[Information provided — start]

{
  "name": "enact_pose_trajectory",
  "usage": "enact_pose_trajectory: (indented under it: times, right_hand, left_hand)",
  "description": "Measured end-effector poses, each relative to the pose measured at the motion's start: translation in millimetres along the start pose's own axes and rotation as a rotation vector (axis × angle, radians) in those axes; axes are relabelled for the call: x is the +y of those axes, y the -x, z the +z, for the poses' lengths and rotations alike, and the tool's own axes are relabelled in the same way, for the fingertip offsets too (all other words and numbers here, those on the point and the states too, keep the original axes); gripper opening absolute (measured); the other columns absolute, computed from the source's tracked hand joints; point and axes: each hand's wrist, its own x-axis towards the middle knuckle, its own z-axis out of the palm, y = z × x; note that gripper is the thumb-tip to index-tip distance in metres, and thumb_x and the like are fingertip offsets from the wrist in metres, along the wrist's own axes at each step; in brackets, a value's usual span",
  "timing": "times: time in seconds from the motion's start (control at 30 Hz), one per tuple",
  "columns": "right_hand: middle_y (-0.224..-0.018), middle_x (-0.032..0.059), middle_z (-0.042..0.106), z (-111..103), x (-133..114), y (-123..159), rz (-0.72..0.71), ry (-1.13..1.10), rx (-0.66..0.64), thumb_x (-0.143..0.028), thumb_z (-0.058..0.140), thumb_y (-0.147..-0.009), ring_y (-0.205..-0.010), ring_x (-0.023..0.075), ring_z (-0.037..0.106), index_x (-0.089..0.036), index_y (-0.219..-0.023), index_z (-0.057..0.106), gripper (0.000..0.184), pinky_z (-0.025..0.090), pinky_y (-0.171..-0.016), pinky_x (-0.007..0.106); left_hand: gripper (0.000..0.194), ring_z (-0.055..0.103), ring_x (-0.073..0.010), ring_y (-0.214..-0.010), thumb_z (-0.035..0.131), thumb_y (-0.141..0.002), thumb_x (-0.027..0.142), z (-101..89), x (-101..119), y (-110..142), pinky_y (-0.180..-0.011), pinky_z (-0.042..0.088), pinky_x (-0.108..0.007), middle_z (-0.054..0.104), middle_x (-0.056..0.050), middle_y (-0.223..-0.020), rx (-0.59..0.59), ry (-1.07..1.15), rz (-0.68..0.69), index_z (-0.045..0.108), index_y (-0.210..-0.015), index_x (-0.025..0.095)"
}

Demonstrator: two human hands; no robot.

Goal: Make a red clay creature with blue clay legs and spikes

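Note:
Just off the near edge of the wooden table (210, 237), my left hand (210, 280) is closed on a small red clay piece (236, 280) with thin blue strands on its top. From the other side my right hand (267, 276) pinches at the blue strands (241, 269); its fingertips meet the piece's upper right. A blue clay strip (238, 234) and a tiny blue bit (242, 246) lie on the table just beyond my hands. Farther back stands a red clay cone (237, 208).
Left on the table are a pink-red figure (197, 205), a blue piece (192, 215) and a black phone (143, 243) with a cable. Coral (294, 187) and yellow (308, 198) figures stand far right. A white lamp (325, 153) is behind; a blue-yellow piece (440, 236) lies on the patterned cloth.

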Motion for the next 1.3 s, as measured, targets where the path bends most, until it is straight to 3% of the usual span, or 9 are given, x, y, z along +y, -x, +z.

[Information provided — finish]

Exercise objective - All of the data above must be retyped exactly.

Completed exercise -
{
  "name": "enact_pose_trajectory",
  "usage": "enact_pose_trajectory: (indented under it: times, right_hand, left_hand)",
  "description": "Measured end-effector poses, each relative to the pose measured at the motion's start: translation in millimetres along the start pose's own axes and rotation as a rotation vector (axis × angle, radians) in those axes; axes are relabelled for the call: x is the +y of those axes, y the -x, z the +z, for the poses' lengths and rotations alike, and the tool's own axes are relabelled in the same way, for the fingertip offsets too (all other words and numbers here, those on the point and the states too, keep the original axes); gripper opening absolute (measured); the other columns absolute, computed from the source's tracked hand joints; point and axes: each hand's wrist, its own x-axis towards the middle knuckle, its own z-axis out of the palm, y = z × x; note that gripper is the thumb-tip to index-tip distance in metres, and thumb_x and the like are fingertip offsets from the wrist in metres, along the wrist's own axes at each step; in brackets, a value's usual span",
  "timing": "times: time in seconds from the motion's start (control at 30 Hz), one per tuple",
  "columns": "right_hand: middle_y (-0.224..-0.018), middle_x (-0.032..0.059), middle_z (-0.042..0.106), z (-111..103), x (-133..114), y (-123..159), rz (-0.72..0.71), ry (-1.13..1.10), rx (-0.66..0.64), thumb_x (-0.143..0.028), thumb_z (-0.058..0.140), thumb_y (-0.147..-0.009), ring_y (-0.205..-0.010), ring_x (-0.023..0.075), ring_z (-0.037..0.106), index_x (-0.089..0.036), index_y (-0.219..-0.023), index_z (-0.057..0.106), gripper (0.000..0.184), pinky_z (-0.025..0.090), pinky_y (-0.171..-0.016), pinky_x (-0.007..0.106); left_hand: gripper (0.000..0.194), ring_z (-0.055..0.103), ring_x (-0.073..0.010), ring_y (-0.214..-0.010), thumb_z (-0.035..0.131), thumb_y (-0.141..0.002), thumb_x (-0.027..0.142), z (-101..89), x (-101..119), y (-110..142), pinky_y (-0.180..-0.011), pinky_z (-0.042..0.088), pinky_x (-0.108..0.007), middle_z (-0.054..0.104), middle_x (-0.056..0.050), middle_y (-0.223..-0.020), rx (-0.59..0.59), ry (-1.07..1.15), rz (-0.68..0.69), index_z (-0.045..0.108), index_y (-0.210..-0.015), index_x (-0.025..0.095)"
}

Demonstrator: two human hands; no robot.

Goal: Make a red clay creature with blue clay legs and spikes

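Note:
Just off the near edge of the wooden table (210, 237), my left hand (210, 280) is closed on a small red clay piece (236, 280) with thin blue strands on its top. From the other side my right hand (267, 276) pinches at the blue strands (241, 269); its fingertips meet the piece's upper right. A blue clay strip (238, 234) and a tiny blue bit (242, 246) lie on the table just beyond my hands. Farther back stands a red clay cone (237, 208).
Left on the table are a pink-red figure (197, 205), a blue piece (192, 215) and a black phone (143, 243) with a cable. Coral (294, 187) and yellow (308, 198) figures stand far right. A white lamp (325, 153) is behind; a blue-yellow piece (440, 236) lies on the patterned cloth.
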
Motion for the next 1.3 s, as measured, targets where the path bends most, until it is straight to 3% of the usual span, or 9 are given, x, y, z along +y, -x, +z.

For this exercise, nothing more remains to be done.